> _Available data_
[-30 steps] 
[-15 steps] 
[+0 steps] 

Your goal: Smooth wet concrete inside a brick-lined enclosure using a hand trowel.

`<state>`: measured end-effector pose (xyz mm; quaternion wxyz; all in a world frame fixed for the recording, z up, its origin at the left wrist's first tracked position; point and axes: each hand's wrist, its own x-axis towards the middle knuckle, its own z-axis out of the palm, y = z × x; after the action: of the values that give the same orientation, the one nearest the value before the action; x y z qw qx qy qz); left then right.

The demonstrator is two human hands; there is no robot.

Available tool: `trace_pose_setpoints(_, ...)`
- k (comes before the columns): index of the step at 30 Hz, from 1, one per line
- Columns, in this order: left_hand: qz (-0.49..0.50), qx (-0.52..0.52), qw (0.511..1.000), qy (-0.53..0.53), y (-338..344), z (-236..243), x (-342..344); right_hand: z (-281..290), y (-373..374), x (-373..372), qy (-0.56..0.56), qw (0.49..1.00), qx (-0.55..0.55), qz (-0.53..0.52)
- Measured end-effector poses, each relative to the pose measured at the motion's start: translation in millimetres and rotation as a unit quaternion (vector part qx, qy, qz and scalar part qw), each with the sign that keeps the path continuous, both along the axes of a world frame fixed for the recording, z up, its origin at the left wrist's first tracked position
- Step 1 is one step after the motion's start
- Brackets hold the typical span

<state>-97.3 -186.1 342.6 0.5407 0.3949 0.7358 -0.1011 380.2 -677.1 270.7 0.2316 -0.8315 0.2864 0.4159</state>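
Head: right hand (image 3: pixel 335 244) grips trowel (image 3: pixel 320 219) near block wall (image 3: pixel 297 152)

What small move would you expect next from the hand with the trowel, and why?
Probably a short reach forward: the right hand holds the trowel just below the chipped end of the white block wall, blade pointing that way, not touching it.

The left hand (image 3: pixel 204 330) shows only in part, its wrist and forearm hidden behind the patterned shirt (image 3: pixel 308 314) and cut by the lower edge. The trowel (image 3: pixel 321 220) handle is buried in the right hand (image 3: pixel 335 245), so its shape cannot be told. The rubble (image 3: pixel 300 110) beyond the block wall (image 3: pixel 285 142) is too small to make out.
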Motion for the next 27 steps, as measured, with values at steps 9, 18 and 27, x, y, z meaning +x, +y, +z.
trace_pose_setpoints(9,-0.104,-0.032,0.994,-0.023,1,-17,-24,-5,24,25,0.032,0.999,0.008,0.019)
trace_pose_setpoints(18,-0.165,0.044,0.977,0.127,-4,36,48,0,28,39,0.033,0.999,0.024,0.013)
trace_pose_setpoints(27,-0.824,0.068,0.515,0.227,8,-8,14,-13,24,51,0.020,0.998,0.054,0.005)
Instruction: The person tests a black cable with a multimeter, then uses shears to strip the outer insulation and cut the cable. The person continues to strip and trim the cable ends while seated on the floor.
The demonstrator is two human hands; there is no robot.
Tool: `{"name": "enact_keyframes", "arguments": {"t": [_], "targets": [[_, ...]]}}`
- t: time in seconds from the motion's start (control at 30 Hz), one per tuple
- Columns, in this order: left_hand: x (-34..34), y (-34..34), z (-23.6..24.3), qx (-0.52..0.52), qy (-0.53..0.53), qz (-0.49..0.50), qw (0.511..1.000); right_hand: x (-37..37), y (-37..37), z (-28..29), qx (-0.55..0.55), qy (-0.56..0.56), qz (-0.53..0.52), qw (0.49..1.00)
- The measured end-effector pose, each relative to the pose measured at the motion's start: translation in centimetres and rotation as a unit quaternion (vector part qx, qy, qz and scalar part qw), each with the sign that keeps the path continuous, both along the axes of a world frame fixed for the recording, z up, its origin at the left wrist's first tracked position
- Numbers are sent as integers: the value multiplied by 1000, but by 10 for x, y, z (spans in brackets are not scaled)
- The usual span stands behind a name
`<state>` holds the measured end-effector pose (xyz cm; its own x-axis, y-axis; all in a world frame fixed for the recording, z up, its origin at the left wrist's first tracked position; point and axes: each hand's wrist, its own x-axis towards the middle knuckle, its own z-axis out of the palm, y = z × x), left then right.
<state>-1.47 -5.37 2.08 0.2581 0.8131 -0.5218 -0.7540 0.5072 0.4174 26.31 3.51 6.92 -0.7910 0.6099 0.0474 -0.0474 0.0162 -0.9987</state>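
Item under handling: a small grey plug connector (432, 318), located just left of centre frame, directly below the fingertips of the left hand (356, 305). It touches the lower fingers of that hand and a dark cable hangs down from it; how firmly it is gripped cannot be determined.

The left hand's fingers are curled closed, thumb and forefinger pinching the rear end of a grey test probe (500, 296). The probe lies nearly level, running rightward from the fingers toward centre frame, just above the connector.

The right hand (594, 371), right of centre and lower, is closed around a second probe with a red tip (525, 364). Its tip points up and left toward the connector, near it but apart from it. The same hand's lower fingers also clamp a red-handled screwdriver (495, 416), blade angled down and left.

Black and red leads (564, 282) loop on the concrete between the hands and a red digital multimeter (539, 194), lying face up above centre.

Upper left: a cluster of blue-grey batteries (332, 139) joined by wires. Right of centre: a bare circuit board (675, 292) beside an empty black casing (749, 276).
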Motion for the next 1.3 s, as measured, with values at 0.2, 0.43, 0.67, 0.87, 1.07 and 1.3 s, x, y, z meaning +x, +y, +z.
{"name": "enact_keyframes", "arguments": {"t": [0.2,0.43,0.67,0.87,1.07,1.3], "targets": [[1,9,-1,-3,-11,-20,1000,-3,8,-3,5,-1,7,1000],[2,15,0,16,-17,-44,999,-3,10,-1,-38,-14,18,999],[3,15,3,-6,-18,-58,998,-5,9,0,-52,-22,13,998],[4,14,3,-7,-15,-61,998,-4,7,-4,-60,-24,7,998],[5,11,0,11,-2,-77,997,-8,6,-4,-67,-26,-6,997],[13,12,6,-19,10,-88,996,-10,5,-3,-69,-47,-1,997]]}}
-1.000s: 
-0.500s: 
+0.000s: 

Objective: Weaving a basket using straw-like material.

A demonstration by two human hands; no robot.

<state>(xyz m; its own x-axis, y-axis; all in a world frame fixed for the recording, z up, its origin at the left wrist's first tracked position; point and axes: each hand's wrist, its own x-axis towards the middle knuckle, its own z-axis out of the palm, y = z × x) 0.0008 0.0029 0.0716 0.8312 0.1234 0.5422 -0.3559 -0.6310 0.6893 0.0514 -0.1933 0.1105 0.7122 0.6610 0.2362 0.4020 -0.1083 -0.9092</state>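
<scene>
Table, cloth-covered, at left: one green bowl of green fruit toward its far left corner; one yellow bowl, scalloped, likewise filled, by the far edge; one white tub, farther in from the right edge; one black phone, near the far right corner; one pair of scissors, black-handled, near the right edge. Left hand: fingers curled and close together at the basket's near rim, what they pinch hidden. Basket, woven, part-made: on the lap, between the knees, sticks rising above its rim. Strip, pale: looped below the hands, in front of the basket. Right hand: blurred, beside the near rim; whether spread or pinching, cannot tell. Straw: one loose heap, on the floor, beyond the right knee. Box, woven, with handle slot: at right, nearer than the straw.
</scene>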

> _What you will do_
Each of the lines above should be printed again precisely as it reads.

> _Response to the task_
[-30 steps] 
[-15 steps] 
[+0 steps] 

Your goal: Smooth wet concrete inside a brick-lined enclosure using a hand trowel.

`<state>`: measured end-effector pose (xyz mm; quaternion wxyz; all in a world frame fixed for the recording, z up, its origin at the left wrist's first tracked position; point and axes: each hand's wrist, its own x-axis towards the middle knuckle, its own z-axis out of the palm, y = z × x; after the action: of the values that give the same orientation, the one nearest the value before the action; x y z qw qx qy qz); left then right.

The demonstrator is two human hands; there is no robot.

Available tool: `trace_pose_setpoints(_, ...)`
- k (comes before the columns): index of the step at 30 Hz, from 1, one per line
- Columns, in this order: left_hand: qz (-0.49..0.50), qx (-0.52..0.52), qw (0.511..1.000), qy (-0.53..0.53), y (-338..344), z (-236..243), x (-342..344); right_hand: z (-281..290), y (-373..374), x (-373..372), qy (-0.56..0.56), qw (0.49..1.00), qx (-0.55..0.55), qz (-0.53..0.52)
- Measured end-effector poses, each relative to the pose measured at the motion's start: translation in millimetres and rotation as a unit quaternion (vector part qx, qy, qz and scalar part qw), each with the sign that keeps the path continuous, both along the axes of a world frame fixed for the recording, z up, its origin at the left wrist's first tracked position
- Step 1 is one step after the motion's start
- Brackets hold the typical span

<state>-97.3 -186.1 342.6 0.5407 0.3949 0.7358 -0.1011 380.2 -677.1 270.7 0.2316 -0.8315 0.2864 0.4159</state>
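Head: right hand (image 3: pixel 335 244) grips trowel (image 3: pixel 320 219) near block wall (image 3: pixel 297 152)

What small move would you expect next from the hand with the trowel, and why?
Probably a short reach forward: the right hand holds the trowel just below the chipped end of the white block wall, blade pointing that way, not touching it.

The left hand (image 3: pixel 204 330) shows only in part, its wrist and forearm hidden behind the patterned shirt (image 3: pixel 308 314) and cut by the lower edge. The trowel (image 3: pixel 321 220) handle is buried in the right hand (image 3: pixel 335 245), so its shape cannot be told. The rubble (image 3: pixel 300 110) beyond the block wall (image 3: pixel 285 142) is too small to make out.
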Motion for the next 27 steps, as measured, with values at steps 9, 18 and 27, x, y, z meaning +x, +y, +z.
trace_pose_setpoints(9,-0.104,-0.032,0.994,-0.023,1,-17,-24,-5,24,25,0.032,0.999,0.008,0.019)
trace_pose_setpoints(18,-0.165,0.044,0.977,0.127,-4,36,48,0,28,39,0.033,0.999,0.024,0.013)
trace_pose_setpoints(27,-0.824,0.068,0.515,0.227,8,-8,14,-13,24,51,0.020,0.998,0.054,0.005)
Instruction: The person tests a black cable with a multimeter, then uses shears to strip the outer insulation and cut the cable. The person continues to strip and trim the cable ends while seated on the floor.
The demonstrator is two human hands; there is no robot.
Tool: `{"name": "enact_keyframes", "arguments": {"t": [_], "targets": [[_, ...]]}}`
- t: time in seconds from the motion's start (control at 30 Hz), one per tuple
- Columns, in this order: left_hand: x (-34..34), y (-34..34), z (-23.6..24.3), qx (-0.52..0.52), qy (-0.53..0.53), qz (-0.49..0.50), qw (0.511..1.000); right_hand: x (-37..37), y (-37..37), z (-28..29), qx (-0.55..0.55), qy (-0.56..0.56), qz (-0.53..0.52), qw (0.49..1.00)
- The measured end-effector pose, each relative to the pose measured at the motion's start: translation in centimetres and rotation as a unit quaternion (vector part qx, qy, qz and scalar part qw), each with the sign that keeps the path continuous, both along the axes of a world frame fixed for the recording, z up, its origin at the left wrist's first tracked position
- Numbers are sent as integers: the value multiplied by 1000, but by 10 for x, y, z (spans in brackets are not scaled)
- The usual span stands behind a name
`<state>` holds the measured end-effector pose (xyz cm; its own x-axis, y-axis; all in a world frame fixed for the recording, z up, its origin at the left wrist's first tracked position; point and axes: each hand's wrist, its own x-axis towards the middle knuckle, its own z-axis out of the palm, y = z × x), left then right.
<state>-1.47 -5.37 2.08 0.2581 0.8131 -0.5218 -0.7540 0.5072 0.4174 26.31 3.51 6.92 -0.7910 0.6099 0.0474 -0.0474 0.0162 -0.9987</state>
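Item under handling: a small grey plug connector (432, 318), located just left of centre frame, directly below the fingertips of the left hand (356, 305). It touches the lower fingers of that hand and a dark cable hangs down from it; how firmly it is gripped cannot be determined.

The left hand's fingers are curled closed, thumb and forefinger pinching the rear end of a grey test probe (500, 296). The probe lies nearly level, running rightward from the fingers toward centre frame, just above the connector.

The right hand (594, 371), right of centre and lower, is closed around a second probe with a red tip (525, 364). Its tip points up and left toward the connector, near it but apart from it. The same hand's lower fingers also clamp a red-handled screwdriver (495, 416), blade angled down and left.

Black and red leads (564, 282) loop on the concrete between the hands and a red digital multimeter (539, 194), lying face up above centre.

Upper left: a cluster of blue-grey batteries (332, 139) joined by wires. Right of centre: a bare circuit board (675, 292) beside an empty black casing (749, 276).
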Motion for the next 1.3 s, as measured, with values at 0.2, 0.43, 0.67, 0.87, 1.07 and 1.3 s, x, y, z meaning +x, +y, +z.
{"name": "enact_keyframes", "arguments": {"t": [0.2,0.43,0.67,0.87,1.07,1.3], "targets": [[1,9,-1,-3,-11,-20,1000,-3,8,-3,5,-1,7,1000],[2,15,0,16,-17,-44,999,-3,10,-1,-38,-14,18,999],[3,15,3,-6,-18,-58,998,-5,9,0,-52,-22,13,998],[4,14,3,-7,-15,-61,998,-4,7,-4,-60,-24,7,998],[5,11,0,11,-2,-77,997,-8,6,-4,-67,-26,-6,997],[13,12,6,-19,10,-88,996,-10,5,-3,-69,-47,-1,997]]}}
-1.000s: 
-0.500s: 
+0.000s: 

Objective: Weaving a basket using straw-like material.

A demonstration by two human hands; no robot.

<state>(xyz m; its own x-axis, y-axis; all in a world frame fixed for the recording, z up, its origin at the left wrist's first tracked position; point and axes: each hand's wrist, its own x-axis towards the middle knuckle, its own z-axis out of the palm, y = z × x) 0.0008 0.0029 0.0716 0.8312 0.1234 0.5422 -0.3559 -0.6310 0.6893 0.0514 -0.1933 0.1105 0.7122 0.6610 0.2362 0.4020 -0.1083 -0.9092</state>
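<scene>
Table, cloth-covered, at left: one green bowl of green fruit toward its far left corner; one yellow bowl, scalloped, likewise filled, by the far edge; one white tub, farther in from the right edge; one black phone, near the far right corner; one pair of scissors, black-handled, near the right edge. Left hand: fingers curled and close together at the basket's near rim, what they pinch hidden. Basket, woven, part-made: on the lap, between the knees, sticks rising above its rim. Strip, pale: looped below the hands, in front of the basket. Right hand: blurred, beside the near rim; whether spread or pinching, cannot tell. Straw: one loose heap, on the floor, beyond the right knee. Box, woven, with handle slot: at right, nearer than the straw.
</scene>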

There is nothing further to this answer.